In der Antike waren sie wohlbekannt; im Rom hießen sie
malobathrum (auch
malabathrum), aber viele
Rezepte bezeichnen sie oft einfach nur als
folia
Blätter
(was manche Übersetzungen inkorrekt als
Lorbeerblätter wiedergeben). Sie wurden in
der Antike sowohl für die Parfumerie als auch zum Kochen verwendet;
siehe auch
Silphion über die Küche der
alten Römer.
Während des Mittelalters waren die indischen
Lorbeerblätter möglicherweise noch in Europa erhältlich,
jedenfalls schreiben einige mittelalterlichen Bierrezepte von folia,
aber die Identifikation bleibt unklar (siehe dazu auch Gagel).
Auf jeden Fall fielen sie irgendwann zwischen der Spätantike und dem Hochmittelalter der
Vielzahl neuer Gewürze zum Opfer, die nun erhältlich waren, und
wurden schließlich vergessen.
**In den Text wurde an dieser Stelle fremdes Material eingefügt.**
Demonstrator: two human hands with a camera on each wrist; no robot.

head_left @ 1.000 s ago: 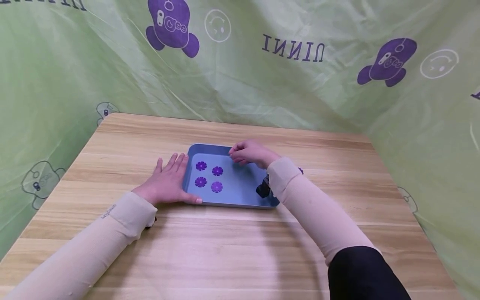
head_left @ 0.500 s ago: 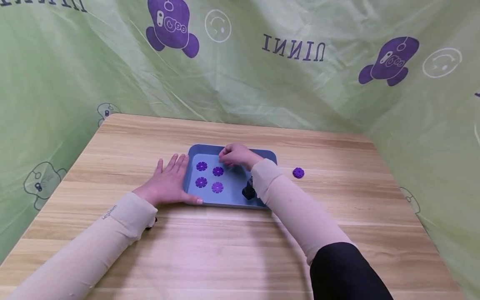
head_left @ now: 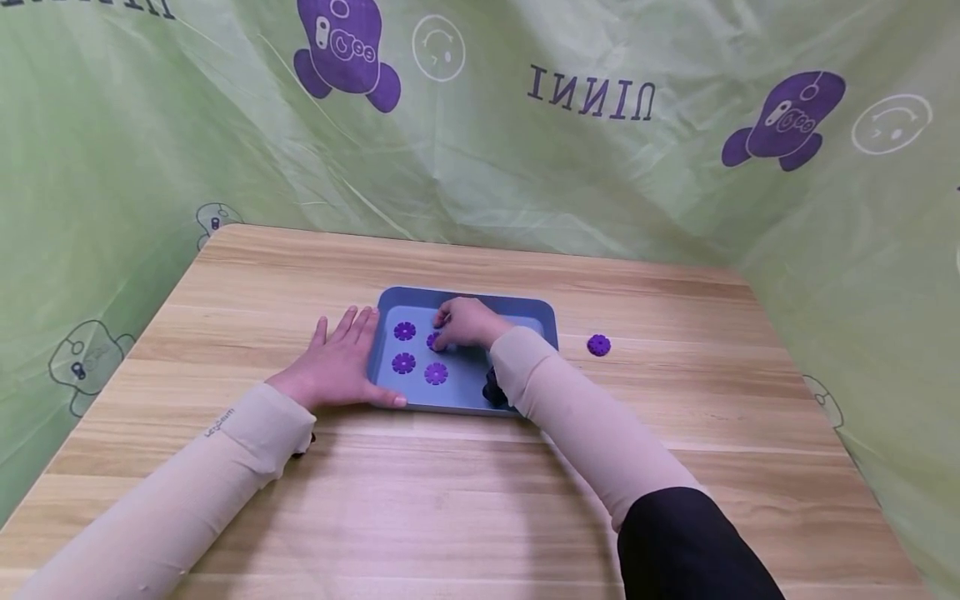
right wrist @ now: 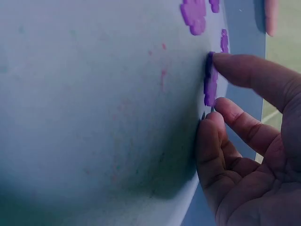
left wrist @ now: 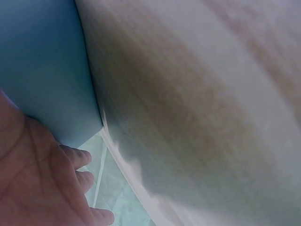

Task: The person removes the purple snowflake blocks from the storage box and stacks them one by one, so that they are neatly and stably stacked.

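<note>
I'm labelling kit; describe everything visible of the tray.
The tray is blue, shallow and rectangular, with rounded corners and raised walls; plastic or metal, I cannot tell. It lies flat on the table, four purple discs inside, in its left half. The left hand touches its left end and near edge; the right hand and sleeve hide part of it.

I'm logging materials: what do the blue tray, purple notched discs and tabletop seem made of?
Blue tray: probably plastic, smooth and satin, from its even colour and rounded corners; painted metal is possible.
Purple notched discs: likely moulded plastic, fairly matt; uniform colour, regular notches.
Tabletop: wood or wood-look laminate, soft sheen; grain bands, pale glare.
</note>
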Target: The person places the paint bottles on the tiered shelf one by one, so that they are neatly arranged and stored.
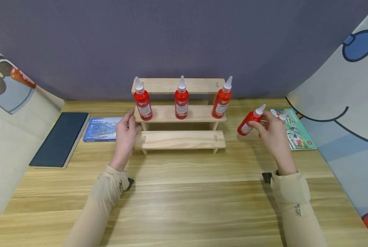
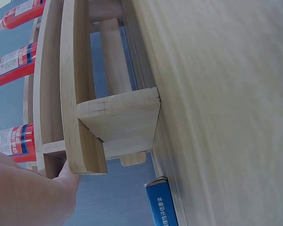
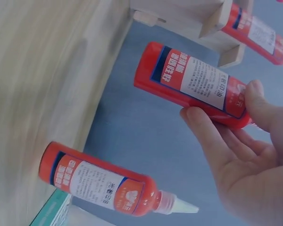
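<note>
My right hand [image 1: 273,132] pinches a red bottle [image 1: 250,122] with a white nozzle between thumb and fingers, tilted, to the right of the rack. In the right wrist view this bottle [image 3: 193,87] hangs above the table. A second red bottle [image 3: 96,179] stands on the table beside that hand, mostly hidden behind it in the head view. At the left end of the stepped wooden rack [image 1: 179,140], my left hand [image 1: 126,132] grips the middle step. Three red bottles stand spaced along this step: left [image 1: 144,104], centre [image 1: 181,104] and right [image 1: 221,103].
Left of the rack lie a blue box [image 1: 102,129] and a dark notebook [image 1: 60,139]. A green illustrated book [image 1: 301,132] lies at the right, by the standing bottle. Behind the rack rises a grey-blue panel [image 1: 184,41]; printed panels flank the wooden table [image 1: 196,202].
</note>
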`<state>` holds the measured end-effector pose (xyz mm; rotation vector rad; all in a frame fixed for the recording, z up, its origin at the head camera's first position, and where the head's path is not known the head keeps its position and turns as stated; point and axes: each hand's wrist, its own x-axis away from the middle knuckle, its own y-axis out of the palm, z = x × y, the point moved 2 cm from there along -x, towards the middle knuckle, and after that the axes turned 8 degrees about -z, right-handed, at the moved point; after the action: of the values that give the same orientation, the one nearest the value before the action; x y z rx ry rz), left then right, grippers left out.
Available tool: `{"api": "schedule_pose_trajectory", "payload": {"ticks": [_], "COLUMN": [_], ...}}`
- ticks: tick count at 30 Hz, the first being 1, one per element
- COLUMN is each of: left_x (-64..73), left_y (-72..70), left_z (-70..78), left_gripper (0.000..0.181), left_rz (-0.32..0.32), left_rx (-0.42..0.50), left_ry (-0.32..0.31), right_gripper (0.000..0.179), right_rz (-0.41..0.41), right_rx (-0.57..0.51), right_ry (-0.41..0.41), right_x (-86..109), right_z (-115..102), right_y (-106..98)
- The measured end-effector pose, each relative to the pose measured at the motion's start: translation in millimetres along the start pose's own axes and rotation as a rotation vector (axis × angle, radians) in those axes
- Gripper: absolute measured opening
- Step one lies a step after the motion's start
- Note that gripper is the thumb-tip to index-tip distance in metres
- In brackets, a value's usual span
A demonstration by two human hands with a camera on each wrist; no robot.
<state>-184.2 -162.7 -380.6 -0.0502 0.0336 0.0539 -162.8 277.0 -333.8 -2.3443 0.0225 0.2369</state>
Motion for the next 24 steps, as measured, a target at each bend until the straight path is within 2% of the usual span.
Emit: {"api": "schedule_pose_trajectory", "payload": {"ticks": [10, 24], "left_x": [-0.4, -1.0], "left_y": [0.2, -0.4], "left_z": [0.2, -0.7], "left_gripper": [0.047, 0.048], "left_rz": [-0.006, -0.003], "left_rx": [0.016, 0.024], "left_ry": [-0.002, -0.001], "right_gripper": [0.046, 0.047], "right_rz": [-0.004, -0.097], "right_rx": [0.0, -0.016], "right_ry": [-0.018, -0.031], "right_x": [4.1, 7.4], "right_z": [-20.6, -38.9], "right_y": [0.5, 12.3]}}
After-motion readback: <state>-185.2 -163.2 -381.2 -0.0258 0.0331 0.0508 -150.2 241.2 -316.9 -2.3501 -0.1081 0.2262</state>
Im Westen wurde sie erst wieder bekannt, als im Zuge der
Entdeckungsfahrten europäische Gelehrte nach Asien kamen: Garcia de Orta bemerkte im 16. Jahrhundert
auf einer Reise durch Indien die Blätter und erkannte ihre Identität mit dem in antiken Schriften beschriebenen Gewürz.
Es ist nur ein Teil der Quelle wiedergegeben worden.